Crafts With the Power to Defy Earth Day Logic

Happy Earth Day!

It’s a day to celebrate this gorgeous rotating orb we live on and to pledge not to do anymore bad things to it.

In my quest to find a fun and eco-friendly craft for my toddler, I’ve discovered the thick irony of Earth Day crafts for toddlers and young children.

And it’s boldly written in paper and plastic.

I’m not anti-crafts, we do paper crafts at home and at playgroups. They are an easy, creative and inexpensive way for children to develop fine motor skills and develop critical thinking skills while making pretty things.

However, are paper and plastic crafts the best way to celebrate Earth Day?

Er, probably not.

Schools, daycares, nursery schools and homes around the world will be printing colouring pages and buying construction paper to educate children on the importance of Earth Day.

Sigh.

Now that the trees have been chopped down, children will be writing their eco-pledges on pieces of paper that will be glued to construction paper and taped to the wall. Egg cartons will be cut, painted and glued to cardboard in the shape of a tree. Paper plates will be coloured in the green and blue hues of the planet. Paper mâché globes will hang from ceilings.

Oh, how ironic. Paper crafts that teach the importance of conserving resources.

And now for the plastic. I have a really hard time with the plastic.
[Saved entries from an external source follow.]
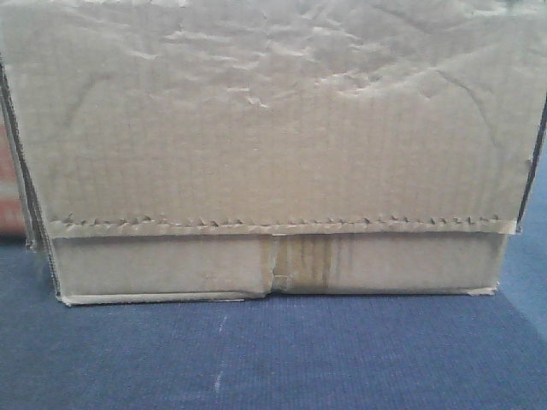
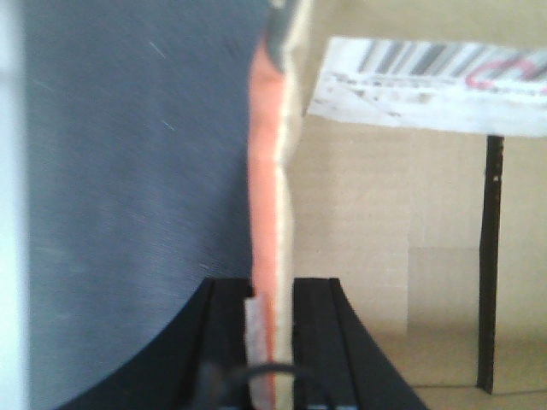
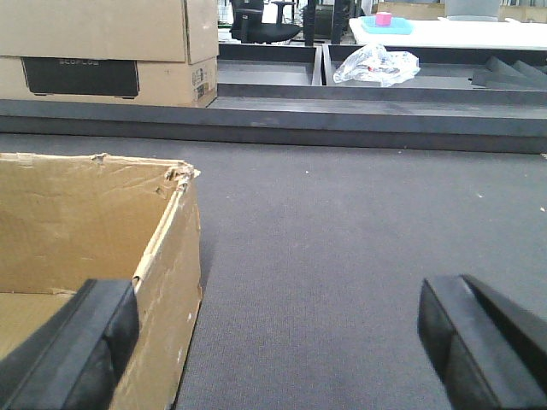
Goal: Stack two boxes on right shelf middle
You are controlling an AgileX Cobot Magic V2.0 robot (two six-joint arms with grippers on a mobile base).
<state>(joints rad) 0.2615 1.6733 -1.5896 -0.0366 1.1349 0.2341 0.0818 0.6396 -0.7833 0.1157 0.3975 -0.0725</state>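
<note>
A dark blue-grey, fabric-like surface (image 1: 273, 359) runs under everything. In the front-facing view the box (image 1: 273, 145) sits on it and fills nearly the whole frame. Its tan corrugated face is wrinkled. A saw-edged tape strip (image 1: 273, 227) crosses it low down, and brownish tape (image 1: 308, 260) marks the bottom centre.

In the left wrist view, the left pincer (image 2: 273, 342) is clenched on a thin cardboard wall. One black finger sits tight on each side of it. An orange strip (image 2: 265, 171) runs along that wall's edge, and a white barcode label (image 2: 427, 85) sits on the cardboard to the right.

In the right wrist view, the right pincer (image 3: 278, 342) is released, its fingers spread wide. An open-topped box stands at lower left with its torn corner up. Its near wall stands just beside the left finger, and the other finger hangs over the bare surface.

Beyond a low dark ledge stand stacked cartons (image 3: 102, 51). Further back are a crumpled plastic bag (image 3: 376, 64), an office chair (image 3: 261, 21) and a white tabletop (image 3: 453, 32) carrying a turquoise tray (image 3: 385, 26).
</note>
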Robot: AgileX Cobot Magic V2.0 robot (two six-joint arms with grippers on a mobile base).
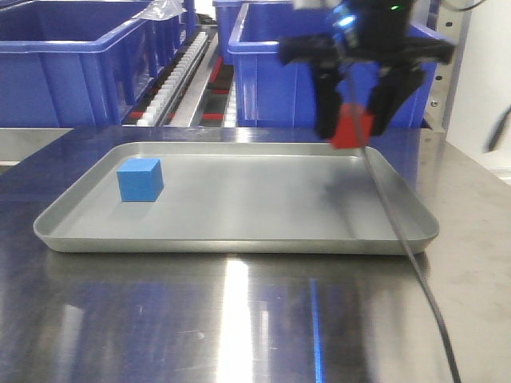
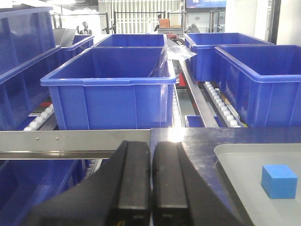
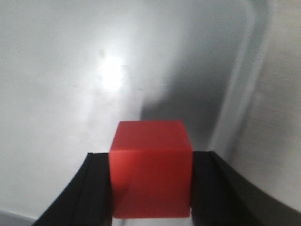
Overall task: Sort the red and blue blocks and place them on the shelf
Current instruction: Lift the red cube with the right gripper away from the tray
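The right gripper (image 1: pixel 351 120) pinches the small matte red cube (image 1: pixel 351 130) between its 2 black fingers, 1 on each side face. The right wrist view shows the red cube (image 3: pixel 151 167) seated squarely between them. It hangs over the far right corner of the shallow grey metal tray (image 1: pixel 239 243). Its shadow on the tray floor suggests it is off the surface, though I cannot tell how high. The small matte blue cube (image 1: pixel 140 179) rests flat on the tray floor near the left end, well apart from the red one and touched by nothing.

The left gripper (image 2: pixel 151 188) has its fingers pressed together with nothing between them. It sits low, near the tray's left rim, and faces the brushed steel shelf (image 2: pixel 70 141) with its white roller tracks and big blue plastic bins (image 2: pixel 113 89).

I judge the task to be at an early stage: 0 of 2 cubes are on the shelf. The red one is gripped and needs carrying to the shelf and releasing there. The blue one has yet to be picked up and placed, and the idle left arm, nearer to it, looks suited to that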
I gave up plastic bottles and their beverages years ago so you’d be hard pressed to find any in my house. So for us to do to a plastic bottle craft, I would have to get in my vehicle, drive to the store, buy a bottle of soda, sugary juice or (gasp!) water, empty it, wash it and then craft it. A lot of the plastic bottle crafts I’ve seen involve painting, filling with dirt, gluing, shredding or cementing.

Now that doesn’t seem to be in the spirit of Earth Day at all.

Dare I even wonder how many parents, caregivers or nursery schools are going to take the time to clean those bottles and put them in the recycling after Earth Day? Many of these crafts will end up directly in a landfill.

And let’s face it, plastic bottle crafts kind of suck. No one really wants a plastic bottle bird feeder hanging from a tree. Not even grandma will hang onto that for very long.

Let’s not forget how terrible those plastic bottles are. Not only are they often filled with questionable beverages with no nutritional value, the plastic itself is laden with chemicals that can leach into drinks. They’re also a nightmare for the environment.

Now I can’t totally knock plastic drinking bottles. There are places in the world that desperately need clean drinking water and bottled water saves many lives. They are a short-term solution to a very real and pressing issue: 750 million people worldwide lack clean drinking water. That’s simply unacceptable.

Celebrating Earth Day by gluing paper and painting plastic bottles isn’t good enough for our children. How can they possibly learn the value of using less plastic and paper when they’re taught from a very young age that plastic is used to celebrate Earth Day?

There are better, more permanent, ways to commemorate this significant day:

  • Planting trees and vegetable seeds in biodegradable cups
  • Bringing egg cartons to local egg farmers to be reused
  • Turning turn off the tap while brushing teeth and washing hands
  • Involving children in food buying
  • Using a rain barrel to water gardens

We won’t be crafting today, but we will be planting some tomato seeds. Earth Day isn’t just a day. It’s an opportunity to sow a project that will last well beyond April 22.